_What needs to be done:_ Please find the number of lines in the material below where the string "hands" occurs, and give only that number.
START Given material
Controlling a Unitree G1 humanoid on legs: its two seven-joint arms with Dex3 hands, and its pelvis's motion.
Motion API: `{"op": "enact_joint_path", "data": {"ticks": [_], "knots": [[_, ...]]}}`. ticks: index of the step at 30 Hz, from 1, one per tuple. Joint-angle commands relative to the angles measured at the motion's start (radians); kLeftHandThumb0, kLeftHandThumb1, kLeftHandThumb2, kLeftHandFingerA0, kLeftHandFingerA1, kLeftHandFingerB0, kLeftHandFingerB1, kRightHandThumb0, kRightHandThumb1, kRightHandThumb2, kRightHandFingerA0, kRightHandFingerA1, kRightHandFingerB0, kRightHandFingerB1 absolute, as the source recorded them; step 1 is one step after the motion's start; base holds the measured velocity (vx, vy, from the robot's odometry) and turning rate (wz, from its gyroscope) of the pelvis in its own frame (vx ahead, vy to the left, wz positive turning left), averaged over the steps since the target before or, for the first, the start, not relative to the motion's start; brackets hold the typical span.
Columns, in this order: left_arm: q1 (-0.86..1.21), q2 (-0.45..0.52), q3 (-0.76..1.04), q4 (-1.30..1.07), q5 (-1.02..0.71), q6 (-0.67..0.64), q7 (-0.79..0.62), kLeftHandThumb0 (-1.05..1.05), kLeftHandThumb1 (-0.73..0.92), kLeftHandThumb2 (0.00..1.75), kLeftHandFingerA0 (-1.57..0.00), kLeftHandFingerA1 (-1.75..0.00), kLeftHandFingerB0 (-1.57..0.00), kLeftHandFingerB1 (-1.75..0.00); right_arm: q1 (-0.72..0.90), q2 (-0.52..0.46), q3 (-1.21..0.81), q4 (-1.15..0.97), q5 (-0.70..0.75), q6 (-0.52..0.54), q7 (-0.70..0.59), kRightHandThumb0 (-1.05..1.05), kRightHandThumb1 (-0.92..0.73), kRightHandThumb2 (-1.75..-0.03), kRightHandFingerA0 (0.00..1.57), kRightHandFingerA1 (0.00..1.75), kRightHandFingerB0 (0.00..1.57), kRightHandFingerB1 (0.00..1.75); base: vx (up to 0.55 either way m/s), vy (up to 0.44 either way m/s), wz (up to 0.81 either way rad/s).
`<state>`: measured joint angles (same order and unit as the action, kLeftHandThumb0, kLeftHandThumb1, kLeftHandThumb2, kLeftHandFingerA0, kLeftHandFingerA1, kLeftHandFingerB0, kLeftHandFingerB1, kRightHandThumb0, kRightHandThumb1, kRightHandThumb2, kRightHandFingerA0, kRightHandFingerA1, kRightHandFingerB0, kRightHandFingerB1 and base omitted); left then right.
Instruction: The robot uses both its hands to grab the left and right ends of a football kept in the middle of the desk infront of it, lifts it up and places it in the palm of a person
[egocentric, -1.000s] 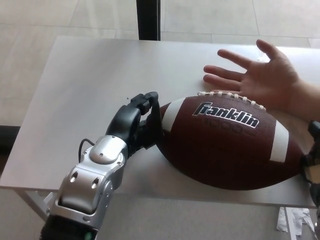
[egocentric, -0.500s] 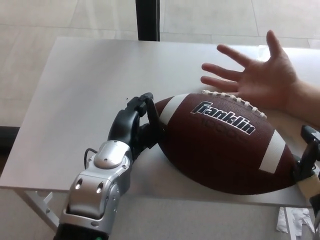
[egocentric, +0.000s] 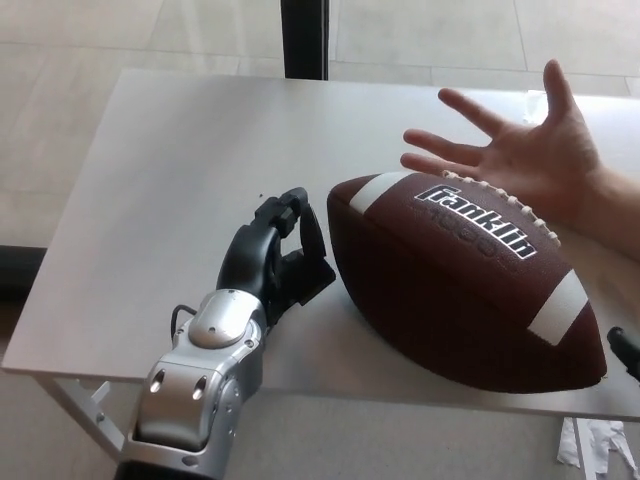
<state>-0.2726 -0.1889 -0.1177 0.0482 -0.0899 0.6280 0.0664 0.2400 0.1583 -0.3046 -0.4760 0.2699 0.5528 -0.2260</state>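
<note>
The brown Franklin football (egocentric: 460, 290) with white stripes and laces lies tilted on the grey desk (egocentric: 170, 180), its far side against the person's open palm (egocentric: 530, 150). That palm faces up at the desk's far right, fingers spread. My left hand (egocentric: 285, 255) rests on the desk just beside the ball's left end, fingers apart and holding nothing. Only a small black tip of my right hand (egocentric: 626, 350) shows at the picture's right edge, near the ball's right end.
The desk's front edge runs just below the ball and my left forearm (egocentric: 200, 385). A dark post (egocentric: 303, 38) stands behind the desk. Pale floor tiles surround it, and crumpled white paper (egocentric: 590, 445) lies on the floor at bottom right.
The football has shifted toward the person's palm and lies more tilted. My left hand has come off the ball's left end. My right hand has slid almost out of the picture.
</note>
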Motion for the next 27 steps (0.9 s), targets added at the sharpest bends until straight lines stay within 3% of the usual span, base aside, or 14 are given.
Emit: {"op": "enact_joint_path", "data": {"ticks": [1,3,4,5,11,12,13,14,18,19,25,26,27], "knots": [[0.053,0.018,0.006,0.003,0.019,0.000,0.009,-0.83,0.79,1.25,-0.06,-0.51,-0.02,-0.27,0.026,0.048,-0.092,-0.134,0.159,0.174,-0.045,-0.91,-0.92,-0.72,0.60,0.44,0.40,0.33,0.00,0.000,0.00],[0.055,0.014,0.006,0.002,0.021,-0.009,0.013,-0.83,0.79,1.25,-0.06,-0.51,-0.03,-0.27,0.035,0.066,-0.101,-0.170,0.164,0.191,-0.054,-0.88,-0.92,-0.70,0.58,0.43,0.41,0.33,0.00,0.000,0.00],[0.055,0.014,0.006,0.003,0.021,-0.011,0.014,-0.83,0.79,1.25,-0.06,-0.51,-0.02,-0.27,0.043,0.071,-0.102,-0.184,0.166,0.200,-0.052,-0.86,-0.73,-1.11,0.51,0.55,0.34,0.46,0.00,0.000,0.00],[0.054,0.012,0.007,0.003,0.021,-0.011,0.017,-0.86,0.81,1.25,-0.06,-0.51,0.00,-0.27,0.051,0.074,-0.100,-0.196,0.165,0.205,-0.051,-0.89,-0.92,-0.71,0.58,0.42,0.41,0.33,0.00,0.000,0.00],[0.051,0.023,0.013,0.013,0.021,-0.018,0.010,-0.88,0.81,1.26,-0.08,-0.53,0.00,-0.28,0.179,0.118,0.017,-0.297,0.152,0.224,-0.057,-0.83,-0.92,-0.69,0.60,0.43,0.44,0.33,0.00,0.000,0.00],[0.045,0.023,0.014,0.021,0.022,-0.022,0.011,-0.86,0.80,1.25,-0.09,-0.53,-0.01,-0.30,0.214,0.126,0.065,-0.312,0.135,0.216,-0.062,-0.80,-0.73,-1.07,0.49,0.55,0.39,0.48,0.00,0.000,0.00],[0.044,0.024,0.013,0.025,0.023,-0.026,0.009,-0.88,0.82,1.26,-0.07,-0.52,0.00,-0.28,0.246,0.123,0.107,-0.321,0.123,0.208,-0.059,-0.88,-0.78,-0.82,0.52,0.46,0.39,0.38,0.00,0.000,0.00],[0.042,0.024,0.014,0.028,0.022,-0.029,0.008,-0.88,0.81,1.26,-0.06,-0.52,-0.01,-0.28,0.270,0.121,0.140,-0.327,0.116,0.200,-0.061,-0.82,-0.92,-0.68,0.52,0.40,0.43,0.33,0.00,0.000,0.00],[0.032,0.023,0.012,0.040,0.024,-0.032,0.009,-0.90,0.84,1.28,-0.15,-0.56,-0.02,-0.29,0.334,0.103,0.250,-0.284,0.061,0.139,-0.067,-0.92,-0.80,-0.80,0.43,0.42,0.40,0.37,0.00,0.000,0.00],[0.030,0.021,0.011,0.041,0.025,-0.032,0.011,-0.90,0.84,1.28,-0.16,-0.57,-0.04,-0.30,0.329,0.097,0.258,-0.261,0.048,0.123,-0.071,-0.85,-0.92,-0.68,0.46,0.38,0.41,0.33,0.00,0.000,0.00],[0.036,-0.011,0.015,0.038,0.025,-0.032,0.035,-0.90,0.84,1.27,-0.18,-0.57,0.00,-0.29,0.109,0.026,0.225,-0.084,-0.022,0.094,-0.090,-0.90,-0.91,-0.69,0.51,0.39,0.41,0.33,0.00,0.000,0.00],[0.039,-0.014,0.013,0.039,0.027,-0.036,0.037,-0.90,0.84,1.28,-0.16,-0.57,0.00,-0.28,0.060,0.006,0.212,-0.067,-0.029,0.116,-0.095,-0.90,-0.92,-0.69,0.52,0.38,0.41,0.33,0.00,0.000,0.00],[0.042,-0.021,0.008,0.039,0.029,-0.037,0.042,-0.90,0.84,1.28,-0.18,-0.57,0.00,-0.27,-0.016,-0.037,0.189,-0.032,-0.030,0.126,-0.080,-0.97,-0.80,-0.82,0.47,0.42,0.38,0.37,0.00,0.000,0.00]]}}
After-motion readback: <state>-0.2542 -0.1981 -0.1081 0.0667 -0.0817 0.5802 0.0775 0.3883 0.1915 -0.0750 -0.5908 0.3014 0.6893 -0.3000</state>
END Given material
_Task solution:_ 2